INFORMATION SUPPLIED.

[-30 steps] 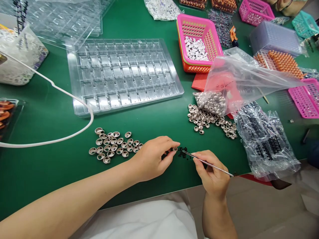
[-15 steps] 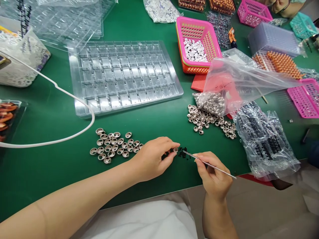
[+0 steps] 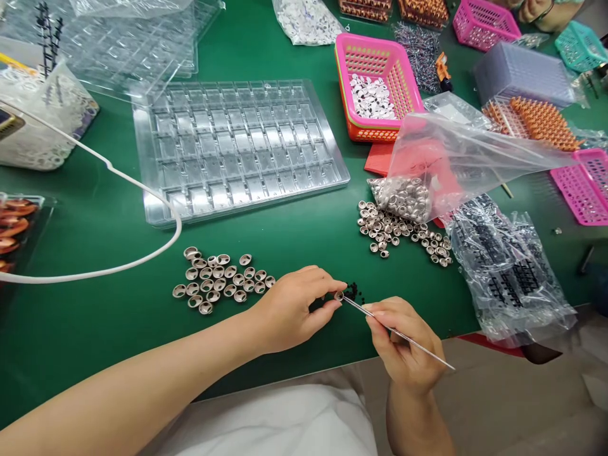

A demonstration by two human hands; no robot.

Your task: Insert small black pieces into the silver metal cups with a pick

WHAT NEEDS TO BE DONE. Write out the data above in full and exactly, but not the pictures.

SOLUTION FOR THIS EXERCISE.
[-30 steps] 
[-15 steps] 
[+0 steps] 

A demonstration by two human hands; no robot.

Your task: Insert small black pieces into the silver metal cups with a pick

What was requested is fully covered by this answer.